WORK ITEM
Output the listing verbatim, leaving out every picture.

DATA SHOWN
^^^^

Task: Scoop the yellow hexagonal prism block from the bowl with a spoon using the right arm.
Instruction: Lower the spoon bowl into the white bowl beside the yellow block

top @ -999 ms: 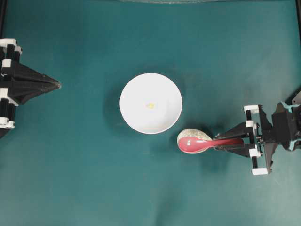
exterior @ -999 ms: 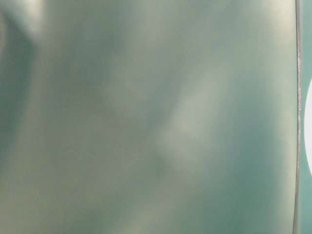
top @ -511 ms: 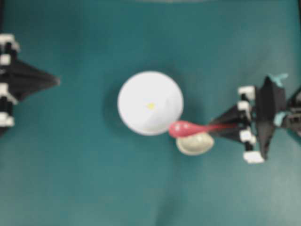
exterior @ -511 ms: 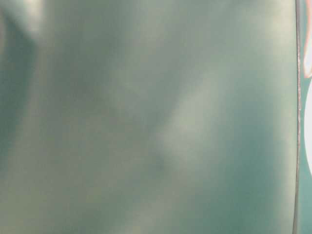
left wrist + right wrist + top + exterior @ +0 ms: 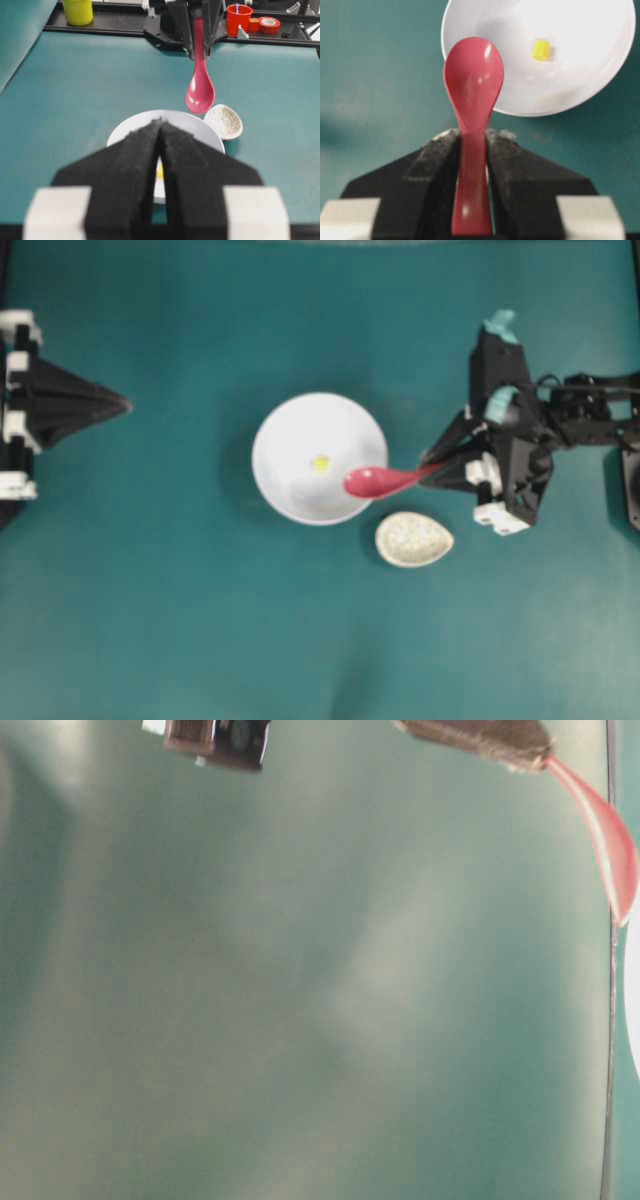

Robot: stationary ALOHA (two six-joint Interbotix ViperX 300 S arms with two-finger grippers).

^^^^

ANSWER SECTION
Task: Scoop the yellow hexagonal prism block from the bowl with a spoon using the right arm.
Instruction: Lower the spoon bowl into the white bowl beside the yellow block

top @ -999 ms: 
exterior @ -999 ms: 
top @ -511 ms: 
exterior @ -511 ms: 
left wrist + right wrist + top + exterior @ +0 ms: 

Robot: stationary ALOHA (two six-joint Interbotix ViperX 300 S arms with two-finger grippers).

There is nothing more to the answer.